The equilibrium constant varies with condition, but it is close to 1. Thus, ΔG^{o} for this reaction is close to zero. In muscle from a variety of species of vertebrates and invertebrates, the concentration of ATP is typically 7-10 times that of ADP, and usually greater than 100 times that of AMP. The rate of oxidative phosphorylation is controlled by the availability of ADP. Thus, the mitochondrion attempts to keep ATP levels high due to the combined action of adenylate kinase and the controls on oxidative phosphorylation.

== Isozymes ==
To date there have been nine human ADK protein isoforms identified. While some of these are ubiquitous throughout the body, some are localized into specific tissues. For example, ADK7 and ADK8 are both only found in the cytosol of cells; and ADK7 is found in skeletal muscle whereas ADK8 is not.

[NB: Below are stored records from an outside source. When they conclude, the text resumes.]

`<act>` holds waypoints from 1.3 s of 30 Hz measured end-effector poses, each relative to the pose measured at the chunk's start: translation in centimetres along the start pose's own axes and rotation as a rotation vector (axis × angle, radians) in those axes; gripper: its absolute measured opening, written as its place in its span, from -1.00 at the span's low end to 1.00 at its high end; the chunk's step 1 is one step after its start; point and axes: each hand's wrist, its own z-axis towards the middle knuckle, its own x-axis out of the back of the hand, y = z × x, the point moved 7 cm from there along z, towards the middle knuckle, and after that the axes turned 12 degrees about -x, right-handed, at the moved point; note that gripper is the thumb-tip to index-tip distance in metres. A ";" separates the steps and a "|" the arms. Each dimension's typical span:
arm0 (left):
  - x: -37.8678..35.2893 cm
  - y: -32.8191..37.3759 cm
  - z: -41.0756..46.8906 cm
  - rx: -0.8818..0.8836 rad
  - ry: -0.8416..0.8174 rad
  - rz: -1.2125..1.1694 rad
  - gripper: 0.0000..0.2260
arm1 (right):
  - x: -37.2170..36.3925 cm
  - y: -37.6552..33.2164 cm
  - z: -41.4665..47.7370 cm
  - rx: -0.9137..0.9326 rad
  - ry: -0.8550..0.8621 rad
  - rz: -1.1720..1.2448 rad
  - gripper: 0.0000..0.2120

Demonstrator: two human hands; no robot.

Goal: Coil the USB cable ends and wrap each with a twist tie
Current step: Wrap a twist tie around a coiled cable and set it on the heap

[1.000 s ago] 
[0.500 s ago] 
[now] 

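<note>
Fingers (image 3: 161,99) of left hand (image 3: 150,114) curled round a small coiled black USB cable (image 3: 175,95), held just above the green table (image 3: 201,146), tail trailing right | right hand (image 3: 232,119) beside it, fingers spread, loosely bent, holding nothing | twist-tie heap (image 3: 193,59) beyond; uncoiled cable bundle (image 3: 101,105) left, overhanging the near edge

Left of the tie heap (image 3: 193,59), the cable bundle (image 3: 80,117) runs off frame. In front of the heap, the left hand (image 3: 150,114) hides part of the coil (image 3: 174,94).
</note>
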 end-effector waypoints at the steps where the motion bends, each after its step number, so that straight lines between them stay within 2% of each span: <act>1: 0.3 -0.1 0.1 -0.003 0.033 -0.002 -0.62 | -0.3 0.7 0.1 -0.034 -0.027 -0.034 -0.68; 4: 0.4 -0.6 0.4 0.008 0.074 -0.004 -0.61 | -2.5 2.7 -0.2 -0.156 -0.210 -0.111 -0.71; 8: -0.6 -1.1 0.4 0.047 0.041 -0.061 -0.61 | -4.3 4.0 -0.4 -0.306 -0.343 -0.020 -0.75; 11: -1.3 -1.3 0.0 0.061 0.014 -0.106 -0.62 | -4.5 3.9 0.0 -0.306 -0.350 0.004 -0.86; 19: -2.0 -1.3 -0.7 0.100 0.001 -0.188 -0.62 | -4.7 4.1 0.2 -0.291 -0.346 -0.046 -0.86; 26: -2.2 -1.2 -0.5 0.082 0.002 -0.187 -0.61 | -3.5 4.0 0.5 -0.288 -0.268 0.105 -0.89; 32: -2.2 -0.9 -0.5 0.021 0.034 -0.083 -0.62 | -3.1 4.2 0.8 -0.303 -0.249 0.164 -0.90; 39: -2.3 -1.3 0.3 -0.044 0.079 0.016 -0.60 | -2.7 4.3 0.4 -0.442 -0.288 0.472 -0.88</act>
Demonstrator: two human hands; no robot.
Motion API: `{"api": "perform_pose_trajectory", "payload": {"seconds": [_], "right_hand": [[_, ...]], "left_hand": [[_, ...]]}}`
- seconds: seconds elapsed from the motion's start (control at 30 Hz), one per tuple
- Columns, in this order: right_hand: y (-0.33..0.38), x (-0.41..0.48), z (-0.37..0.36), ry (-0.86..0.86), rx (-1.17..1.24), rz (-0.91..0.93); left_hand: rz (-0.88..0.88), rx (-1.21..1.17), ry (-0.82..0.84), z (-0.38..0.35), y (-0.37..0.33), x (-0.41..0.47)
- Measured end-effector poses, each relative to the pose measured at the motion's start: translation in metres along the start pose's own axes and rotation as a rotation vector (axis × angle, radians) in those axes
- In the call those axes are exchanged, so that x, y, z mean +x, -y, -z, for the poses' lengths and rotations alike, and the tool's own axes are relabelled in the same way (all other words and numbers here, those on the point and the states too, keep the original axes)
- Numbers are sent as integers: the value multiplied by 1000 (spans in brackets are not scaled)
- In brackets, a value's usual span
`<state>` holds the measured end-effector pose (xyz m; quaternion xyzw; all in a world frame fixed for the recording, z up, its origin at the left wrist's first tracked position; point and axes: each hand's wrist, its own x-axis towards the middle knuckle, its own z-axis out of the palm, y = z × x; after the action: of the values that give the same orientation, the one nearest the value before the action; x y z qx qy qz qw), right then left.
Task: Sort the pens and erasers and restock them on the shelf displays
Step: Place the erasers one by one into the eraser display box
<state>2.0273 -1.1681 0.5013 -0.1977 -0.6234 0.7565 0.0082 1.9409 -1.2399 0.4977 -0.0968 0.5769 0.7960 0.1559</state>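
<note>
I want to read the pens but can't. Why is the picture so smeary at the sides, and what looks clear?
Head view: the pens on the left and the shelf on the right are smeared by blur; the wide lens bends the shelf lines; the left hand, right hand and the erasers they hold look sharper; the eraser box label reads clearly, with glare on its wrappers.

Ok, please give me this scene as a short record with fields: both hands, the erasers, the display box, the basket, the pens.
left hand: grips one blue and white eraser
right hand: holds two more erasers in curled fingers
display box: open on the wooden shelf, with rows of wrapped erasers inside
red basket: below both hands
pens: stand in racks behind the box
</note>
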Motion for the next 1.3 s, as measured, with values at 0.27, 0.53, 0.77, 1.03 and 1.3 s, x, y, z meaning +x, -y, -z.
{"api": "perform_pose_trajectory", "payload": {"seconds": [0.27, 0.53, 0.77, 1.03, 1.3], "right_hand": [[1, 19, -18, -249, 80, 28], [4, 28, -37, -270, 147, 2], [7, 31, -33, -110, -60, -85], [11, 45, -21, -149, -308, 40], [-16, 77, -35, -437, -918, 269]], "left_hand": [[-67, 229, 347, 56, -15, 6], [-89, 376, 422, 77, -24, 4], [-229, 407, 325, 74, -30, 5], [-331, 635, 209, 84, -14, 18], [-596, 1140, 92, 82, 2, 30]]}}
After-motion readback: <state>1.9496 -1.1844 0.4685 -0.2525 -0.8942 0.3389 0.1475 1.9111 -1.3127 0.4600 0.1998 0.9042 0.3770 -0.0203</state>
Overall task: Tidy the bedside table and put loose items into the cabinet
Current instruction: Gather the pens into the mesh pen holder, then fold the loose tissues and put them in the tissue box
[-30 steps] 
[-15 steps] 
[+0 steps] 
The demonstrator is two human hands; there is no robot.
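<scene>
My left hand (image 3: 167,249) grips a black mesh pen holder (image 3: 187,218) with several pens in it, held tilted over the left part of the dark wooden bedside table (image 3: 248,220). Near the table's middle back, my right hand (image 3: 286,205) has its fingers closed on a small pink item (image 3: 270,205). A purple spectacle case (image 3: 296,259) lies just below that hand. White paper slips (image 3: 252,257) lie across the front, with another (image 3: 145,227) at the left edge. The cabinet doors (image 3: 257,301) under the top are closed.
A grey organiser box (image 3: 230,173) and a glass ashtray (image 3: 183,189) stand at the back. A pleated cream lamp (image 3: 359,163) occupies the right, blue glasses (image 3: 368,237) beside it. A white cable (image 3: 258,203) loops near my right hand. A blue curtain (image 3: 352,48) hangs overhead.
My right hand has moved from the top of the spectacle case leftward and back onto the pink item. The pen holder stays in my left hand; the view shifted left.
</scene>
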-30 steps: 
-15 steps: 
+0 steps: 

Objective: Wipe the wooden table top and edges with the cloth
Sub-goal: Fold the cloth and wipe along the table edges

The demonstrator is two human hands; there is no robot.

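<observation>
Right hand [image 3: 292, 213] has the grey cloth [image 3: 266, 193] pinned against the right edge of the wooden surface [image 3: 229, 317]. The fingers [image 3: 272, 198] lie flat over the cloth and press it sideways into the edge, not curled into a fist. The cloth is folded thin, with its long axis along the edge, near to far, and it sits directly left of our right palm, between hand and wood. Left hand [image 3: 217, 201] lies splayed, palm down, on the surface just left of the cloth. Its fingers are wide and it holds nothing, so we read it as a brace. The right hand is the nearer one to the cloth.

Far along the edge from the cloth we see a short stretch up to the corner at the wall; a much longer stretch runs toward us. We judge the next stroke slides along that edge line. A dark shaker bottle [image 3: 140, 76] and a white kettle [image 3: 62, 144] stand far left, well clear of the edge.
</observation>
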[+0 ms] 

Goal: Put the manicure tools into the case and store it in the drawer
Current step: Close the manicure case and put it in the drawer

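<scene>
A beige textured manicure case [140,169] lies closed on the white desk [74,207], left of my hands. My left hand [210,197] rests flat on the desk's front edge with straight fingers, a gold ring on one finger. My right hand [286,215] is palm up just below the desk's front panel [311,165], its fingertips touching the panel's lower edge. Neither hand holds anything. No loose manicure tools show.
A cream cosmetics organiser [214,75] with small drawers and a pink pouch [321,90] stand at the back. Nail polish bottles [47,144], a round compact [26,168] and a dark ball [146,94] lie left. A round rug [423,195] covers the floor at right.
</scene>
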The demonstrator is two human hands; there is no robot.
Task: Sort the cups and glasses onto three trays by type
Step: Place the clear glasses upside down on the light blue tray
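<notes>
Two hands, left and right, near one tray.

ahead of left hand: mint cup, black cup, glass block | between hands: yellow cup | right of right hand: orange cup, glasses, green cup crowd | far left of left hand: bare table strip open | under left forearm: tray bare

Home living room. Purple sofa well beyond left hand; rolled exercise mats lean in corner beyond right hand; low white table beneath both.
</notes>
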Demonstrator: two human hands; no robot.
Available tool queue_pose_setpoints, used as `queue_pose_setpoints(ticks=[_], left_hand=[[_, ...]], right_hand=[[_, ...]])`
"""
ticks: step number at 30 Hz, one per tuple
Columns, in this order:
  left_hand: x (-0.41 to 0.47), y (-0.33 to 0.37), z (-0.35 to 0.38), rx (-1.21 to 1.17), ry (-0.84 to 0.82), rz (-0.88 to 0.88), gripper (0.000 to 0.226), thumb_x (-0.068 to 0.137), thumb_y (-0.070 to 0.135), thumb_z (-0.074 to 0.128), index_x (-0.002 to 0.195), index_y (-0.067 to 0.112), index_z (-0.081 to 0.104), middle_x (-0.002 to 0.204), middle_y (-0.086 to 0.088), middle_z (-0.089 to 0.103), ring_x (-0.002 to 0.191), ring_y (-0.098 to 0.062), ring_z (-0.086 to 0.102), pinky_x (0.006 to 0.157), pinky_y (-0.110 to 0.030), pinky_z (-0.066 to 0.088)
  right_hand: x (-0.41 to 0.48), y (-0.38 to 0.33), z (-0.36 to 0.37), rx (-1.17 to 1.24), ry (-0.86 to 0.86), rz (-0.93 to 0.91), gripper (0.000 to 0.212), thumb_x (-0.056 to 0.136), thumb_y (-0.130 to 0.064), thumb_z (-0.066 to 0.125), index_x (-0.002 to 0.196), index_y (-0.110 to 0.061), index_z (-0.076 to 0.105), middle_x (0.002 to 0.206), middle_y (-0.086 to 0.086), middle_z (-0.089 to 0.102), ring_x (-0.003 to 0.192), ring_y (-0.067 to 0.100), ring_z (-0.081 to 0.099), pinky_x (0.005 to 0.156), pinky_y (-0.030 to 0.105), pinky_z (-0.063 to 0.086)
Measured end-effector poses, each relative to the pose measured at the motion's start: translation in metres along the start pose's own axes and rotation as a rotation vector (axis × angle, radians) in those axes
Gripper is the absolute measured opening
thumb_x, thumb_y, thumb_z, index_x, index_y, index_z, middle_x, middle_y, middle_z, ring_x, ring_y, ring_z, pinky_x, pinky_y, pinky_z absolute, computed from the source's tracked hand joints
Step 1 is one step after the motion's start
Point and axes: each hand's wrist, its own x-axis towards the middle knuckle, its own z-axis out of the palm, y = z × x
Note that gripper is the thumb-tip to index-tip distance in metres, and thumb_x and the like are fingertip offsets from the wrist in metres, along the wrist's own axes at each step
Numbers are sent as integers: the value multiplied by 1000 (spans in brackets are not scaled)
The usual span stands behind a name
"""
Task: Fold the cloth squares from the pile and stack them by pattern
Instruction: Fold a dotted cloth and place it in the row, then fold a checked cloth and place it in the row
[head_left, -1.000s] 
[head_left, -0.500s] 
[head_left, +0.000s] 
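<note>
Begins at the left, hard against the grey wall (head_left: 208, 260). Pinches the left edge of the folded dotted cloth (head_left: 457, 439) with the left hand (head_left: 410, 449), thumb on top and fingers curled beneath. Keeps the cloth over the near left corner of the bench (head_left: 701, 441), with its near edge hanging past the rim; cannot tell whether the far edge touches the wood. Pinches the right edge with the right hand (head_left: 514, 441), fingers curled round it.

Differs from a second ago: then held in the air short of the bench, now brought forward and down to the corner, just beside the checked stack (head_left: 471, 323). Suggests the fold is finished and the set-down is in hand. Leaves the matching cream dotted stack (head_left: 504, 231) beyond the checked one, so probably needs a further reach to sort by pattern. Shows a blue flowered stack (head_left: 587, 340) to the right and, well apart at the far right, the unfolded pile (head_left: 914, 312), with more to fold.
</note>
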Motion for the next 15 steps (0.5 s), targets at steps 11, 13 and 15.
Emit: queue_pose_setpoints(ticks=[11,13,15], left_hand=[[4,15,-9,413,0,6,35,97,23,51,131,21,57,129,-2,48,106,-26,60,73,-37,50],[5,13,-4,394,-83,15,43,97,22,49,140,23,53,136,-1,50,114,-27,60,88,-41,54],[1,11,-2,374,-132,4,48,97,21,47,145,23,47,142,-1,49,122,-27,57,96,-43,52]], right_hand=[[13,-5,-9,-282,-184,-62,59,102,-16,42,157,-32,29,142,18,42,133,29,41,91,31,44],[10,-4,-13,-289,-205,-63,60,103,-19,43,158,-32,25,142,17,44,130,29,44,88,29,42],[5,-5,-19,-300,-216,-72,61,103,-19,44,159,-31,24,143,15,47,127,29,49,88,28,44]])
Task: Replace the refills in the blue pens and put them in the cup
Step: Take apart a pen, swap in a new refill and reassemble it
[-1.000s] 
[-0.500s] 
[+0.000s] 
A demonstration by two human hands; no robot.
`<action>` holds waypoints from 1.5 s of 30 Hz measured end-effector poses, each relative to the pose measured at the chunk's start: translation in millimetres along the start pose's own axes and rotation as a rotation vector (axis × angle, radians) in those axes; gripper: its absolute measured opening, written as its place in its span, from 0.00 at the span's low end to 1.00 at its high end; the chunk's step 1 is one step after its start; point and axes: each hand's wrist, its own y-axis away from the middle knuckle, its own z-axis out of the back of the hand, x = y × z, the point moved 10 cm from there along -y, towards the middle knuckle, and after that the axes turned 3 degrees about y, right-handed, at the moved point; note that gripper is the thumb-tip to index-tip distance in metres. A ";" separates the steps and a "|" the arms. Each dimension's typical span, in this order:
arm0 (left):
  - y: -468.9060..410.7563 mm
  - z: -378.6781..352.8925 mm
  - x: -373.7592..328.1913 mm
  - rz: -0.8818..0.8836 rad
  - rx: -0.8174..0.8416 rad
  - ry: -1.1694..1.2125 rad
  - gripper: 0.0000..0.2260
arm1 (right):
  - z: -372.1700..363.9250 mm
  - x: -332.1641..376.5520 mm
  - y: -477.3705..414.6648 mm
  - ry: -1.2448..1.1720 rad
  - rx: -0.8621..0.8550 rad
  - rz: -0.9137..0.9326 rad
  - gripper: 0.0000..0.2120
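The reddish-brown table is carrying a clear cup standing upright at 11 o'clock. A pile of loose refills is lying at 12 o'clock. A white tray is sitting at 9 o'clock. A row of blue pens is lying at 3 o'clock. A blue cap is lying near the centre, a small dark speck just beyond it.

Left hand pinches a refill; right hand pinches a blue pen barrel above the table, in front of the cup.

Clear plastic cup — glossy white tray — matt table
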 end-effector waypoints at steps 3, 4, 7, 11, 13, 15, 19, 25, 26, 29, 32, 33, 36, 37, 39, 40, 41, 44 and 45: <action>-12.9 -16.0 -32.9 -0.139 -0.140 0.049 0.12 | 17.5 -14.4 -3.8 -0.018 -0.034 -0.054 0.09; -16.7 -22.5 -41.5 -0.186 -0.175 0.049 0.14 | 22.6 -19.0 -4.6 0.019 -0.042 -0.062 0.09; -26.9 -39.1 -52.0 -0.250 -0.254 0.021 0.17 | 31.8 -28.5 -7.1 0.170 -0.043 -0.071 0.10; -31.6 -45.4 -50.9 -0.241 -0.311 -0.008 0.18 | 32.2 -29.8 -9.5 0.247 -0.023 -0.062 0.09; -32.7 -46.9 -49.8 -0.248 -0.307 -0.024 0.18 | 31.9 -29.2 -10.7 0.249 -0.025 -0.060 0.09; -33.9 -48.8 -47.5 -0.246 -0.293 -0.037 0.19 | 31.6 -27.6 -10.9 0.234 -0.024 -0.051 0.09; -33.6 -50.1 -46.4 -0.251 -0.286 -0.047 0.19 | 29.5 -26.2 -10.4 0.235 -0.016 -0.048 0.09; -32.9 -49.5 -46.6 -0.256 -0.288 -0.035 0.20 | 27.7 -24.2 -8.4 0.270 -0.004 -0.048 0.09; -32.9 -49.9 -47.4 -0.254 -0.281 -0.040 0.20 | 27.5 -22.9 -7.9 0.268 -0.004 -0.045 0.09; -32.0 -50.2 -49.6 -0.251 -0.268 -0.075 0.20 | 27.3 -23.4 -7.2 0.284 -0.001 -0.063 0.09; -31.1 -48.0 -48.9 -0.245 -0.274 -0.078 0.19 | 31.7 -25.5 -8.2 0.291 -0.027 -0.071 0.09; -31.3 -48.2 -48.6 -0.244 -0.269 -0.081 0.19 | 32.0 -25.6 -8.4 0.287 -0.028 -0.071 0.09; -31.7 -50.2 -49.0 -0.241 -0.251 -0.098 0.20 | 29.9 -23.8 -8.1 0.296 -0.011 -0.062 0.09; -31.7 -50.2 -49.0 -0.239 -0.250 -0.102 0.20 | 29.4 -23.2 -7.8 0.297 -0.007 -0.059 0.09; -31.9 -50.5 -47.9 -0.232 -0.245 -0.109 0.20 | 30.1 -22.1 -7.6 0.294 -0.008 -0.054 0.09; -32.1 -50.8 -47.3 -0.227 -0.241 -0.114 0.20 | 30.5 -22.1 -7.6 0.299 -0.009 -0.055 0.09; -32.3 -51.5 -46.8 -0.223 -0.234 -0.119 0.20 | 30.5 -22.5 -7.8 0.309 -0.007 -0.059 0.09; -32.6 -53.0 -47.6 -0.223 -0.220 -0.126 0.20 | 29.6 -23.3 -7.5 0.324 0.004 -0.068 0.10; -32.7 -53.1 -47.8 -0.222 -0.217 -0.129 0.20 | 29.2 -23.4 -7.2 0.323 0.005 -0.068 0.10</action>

Not only do the locations of the various isoforms within the cell vary, but the binding of substrate to the enzyme and kinetics of the phosphoryl transfer are different as well. ADK1, the most abundant cytosolic ADK isozyme, has a Km about a thousand times higher than the Km of ADK7 and 8, indicating a much weaker binding of ADK1 to AMP. Sub-cellular localization of the ADK enzymes is done by including a targeting sequence in the protein. Each isoform also has different preference for NTP's. Some will only use ATP, whereas others will accept GTP, UTP, and CTP as the phosphoryl carrier.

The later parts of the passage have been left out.